Bug #2937

Updated by Tom Clegg over 5 years ago

Last sprint, we made a collections download page that's meant to be wget-friendly: it requires no authorization, and it doesn't link to any resources other than the files in the Collection. This is #2764.

Unfortunately, we just discovered that the page is not friendly when the collection contains files in directories. wget is not automatically creating destination subdirectories, but it does attempt to save files under them, which fails:

--2014-05-29 17:34:50-- https://workbench.4xphq.arvadosapi.com/collections/download/3bcb4a087ce4f1db3126b81204f16eef+92/5dvoynjlty21p41ts0yno9g0izrins8delmexuh9wuvndvhcmw/testcoll/alice.txt
Reusing existing connection to workbench.4xphq.arvadosapi.com:443.
HTTP request sent, awaiting response... 200 OK
Length: unspecified [text/plain]
5dvoynjlty21p41ts0yno9g0izrins8delmexuh9wuvndvhcmw/testcoll: Not a directory5dvoynjlty21p41ts0yno9g0izrins8delmexuh9wuvndvhcmw/testcoll/alice.txt: Not a directory

Cannot write to `5dvoynjlty21p41ts0yno9g0izrins8delmexuh9wuvndvhcmw/testcoll/alice.txt' (Not a directory).

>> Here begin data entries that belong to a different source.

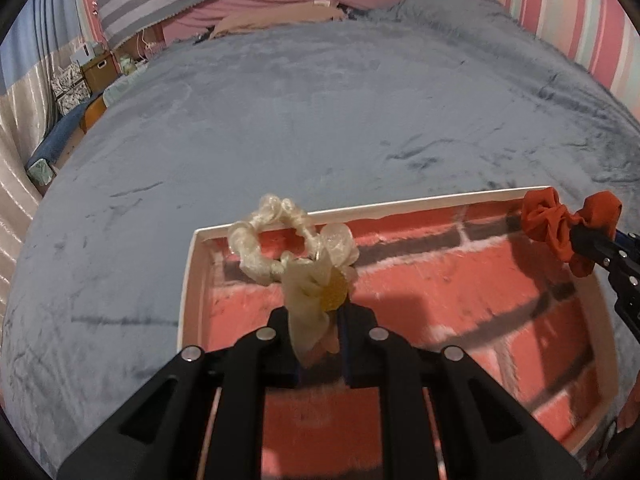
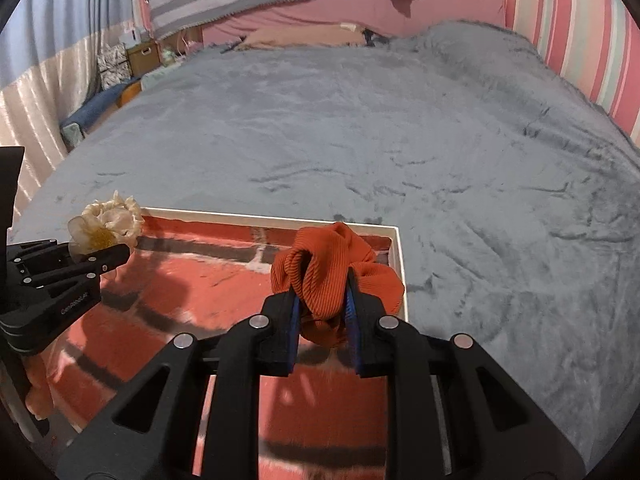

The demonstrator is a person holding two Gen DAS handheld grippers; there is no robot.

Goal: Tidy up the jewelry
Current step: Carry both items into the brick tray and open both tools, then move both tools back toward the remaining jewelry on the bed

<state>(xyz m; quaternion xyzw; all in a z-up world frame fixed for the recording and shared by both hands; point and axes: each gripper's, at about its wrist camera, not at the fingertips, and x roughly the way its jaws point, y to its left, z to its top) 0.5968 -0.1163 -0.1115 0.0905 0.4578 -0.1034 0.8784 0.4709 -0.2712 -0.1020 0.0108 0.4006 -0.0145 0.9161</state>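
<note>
Pinching a cream scrunchie [image 1: 292, 248], left jaws nearly closed; right jaws clamp an orange scrunchie [image 2: 332, 276].

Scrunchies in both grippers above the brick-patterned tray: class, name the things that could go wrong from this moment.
1. The left gripper pinches the cream scrunchie only by its flower end; the loop hangs over the tray's far rim, so it could land on the grey blanket.
2. The right gripper holds the orange scrunchie near the tray's right corner; released there, it might fall outside.
3. Both grippers share one tray and could bump.
</note>
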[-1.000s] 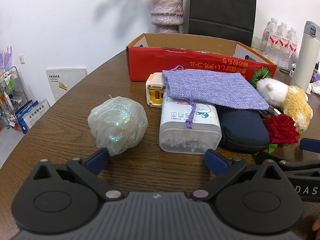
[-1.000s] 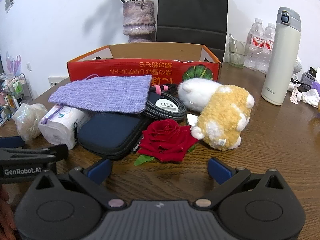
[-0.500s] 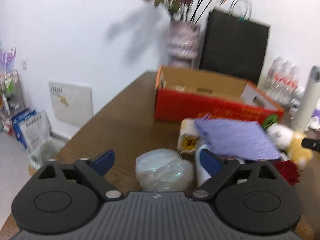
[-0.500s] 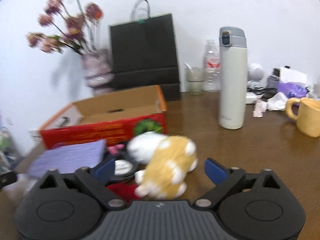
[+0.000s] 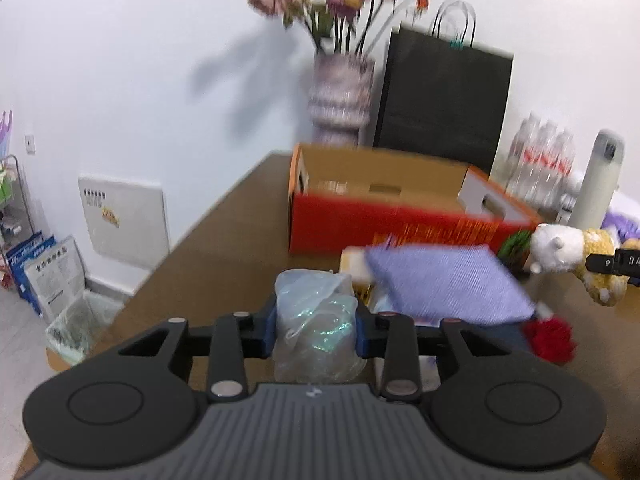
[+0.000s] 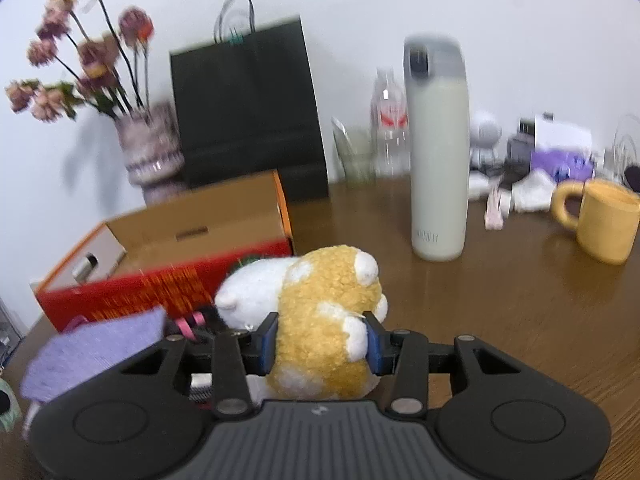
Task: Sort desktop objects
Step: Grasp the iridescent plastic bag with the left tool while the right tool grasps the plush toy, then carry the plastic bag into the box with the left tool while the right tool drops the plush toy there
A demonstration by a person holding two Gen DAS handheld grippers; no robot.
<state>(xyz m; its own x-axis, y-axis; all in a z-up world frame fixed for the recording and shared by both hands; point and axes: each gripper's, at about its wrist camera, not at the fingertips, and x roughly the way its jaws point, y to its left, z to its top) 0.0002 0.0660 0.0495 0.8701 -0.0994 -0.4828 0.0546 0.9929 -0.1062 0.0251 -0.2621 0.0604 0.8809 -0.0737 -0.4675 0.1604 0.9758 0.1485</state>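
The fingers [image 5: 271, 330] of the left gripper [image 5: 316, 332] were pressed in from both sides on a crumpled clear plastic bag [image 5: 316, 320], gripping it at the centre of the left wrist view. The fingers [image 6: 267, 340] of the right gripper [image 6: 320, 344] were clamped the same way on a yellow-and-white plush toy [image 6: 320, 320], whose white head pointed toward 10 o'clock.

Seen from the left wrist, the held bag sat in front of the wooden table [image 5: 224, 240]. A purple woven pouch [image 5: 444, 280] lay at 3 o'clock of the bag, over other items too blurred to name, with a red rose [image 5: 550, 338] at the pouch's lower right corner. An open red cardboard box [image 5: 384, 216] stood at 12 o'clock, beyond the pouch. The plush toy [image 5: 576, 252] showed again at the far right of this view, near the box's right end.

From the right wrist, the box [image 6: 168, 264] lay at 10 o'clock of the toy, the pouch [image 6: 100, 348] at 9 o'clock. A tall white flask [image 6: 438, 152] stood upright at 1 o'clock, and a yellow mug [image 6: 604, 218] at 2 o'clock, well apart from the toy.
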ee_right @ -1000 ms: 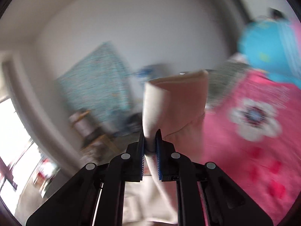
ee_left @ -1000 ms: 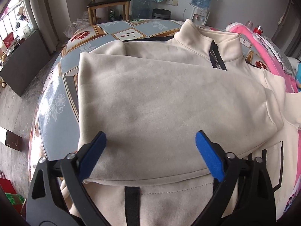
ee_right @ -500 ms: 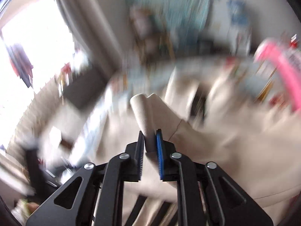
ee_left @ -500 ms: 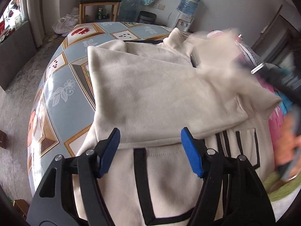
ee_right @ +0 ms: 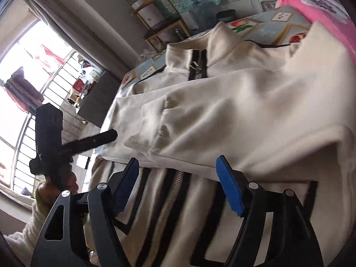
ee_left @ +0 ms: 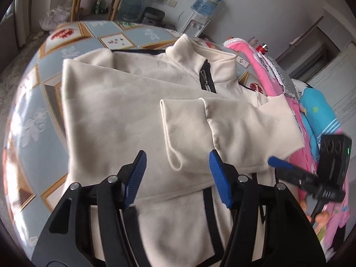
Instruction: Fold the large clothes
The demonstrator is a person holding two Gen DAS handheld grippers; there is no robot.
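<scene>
Now one cream jacket (ee_left: 124, 111), two sleeves crossed; both grippers' fingers (ee_left: 135, 178) (ee_right: 229, 187) spread, empty.

The cream jacket (ee_left: 124, 111) is soft, matt, fleecy cloth with a metal zip (ee_right: 195, 65). The tablecloth (ee_left: 29, 120) beneath looks smooth and glossy, like plastic. Both grippers, left (ee_left: 176, 178) and right (ee_right: 178, 184), have matt black plastic arms and ribbed blue pads (ee_left: 136, 178).
</scene>
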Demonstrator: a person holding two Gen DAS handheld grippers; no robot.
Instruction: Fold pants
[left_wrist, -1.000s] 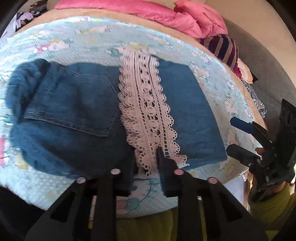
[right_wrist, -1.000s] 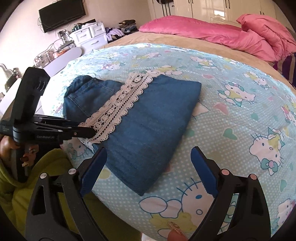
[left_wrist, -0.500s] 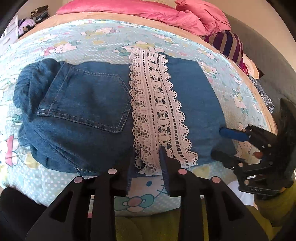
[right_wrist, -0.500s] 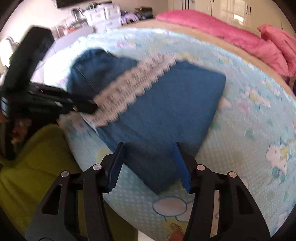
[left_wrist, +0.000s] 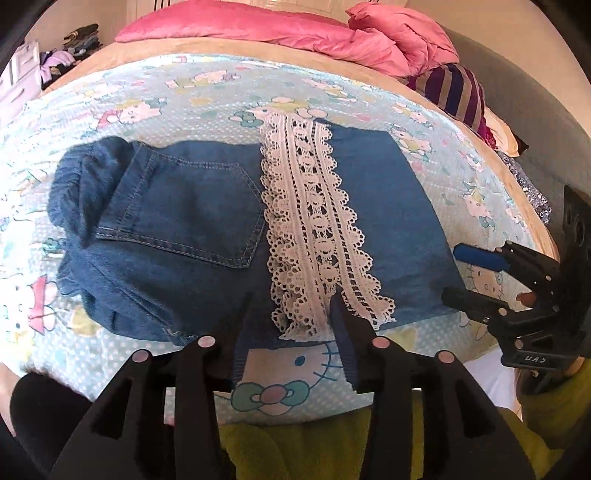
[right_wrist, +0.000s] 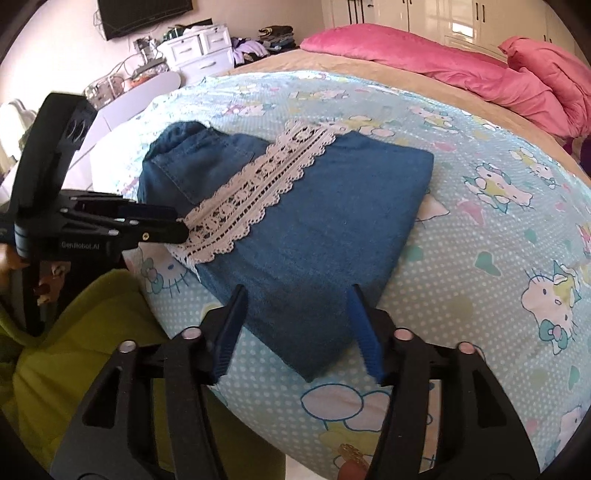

We need to figure out a solution to this. So far there doesn't seem to be a wget command-line switch that will do it. Based on a mirror of my personal site, it seems like wget does make the directories if they're linked to as directories, so making empty links on the page that do that will solve the issue. Maybe they can 404, so we trick wget into making the directories without saving anything else that would clutter the Collection download? This needs more investagation/testing.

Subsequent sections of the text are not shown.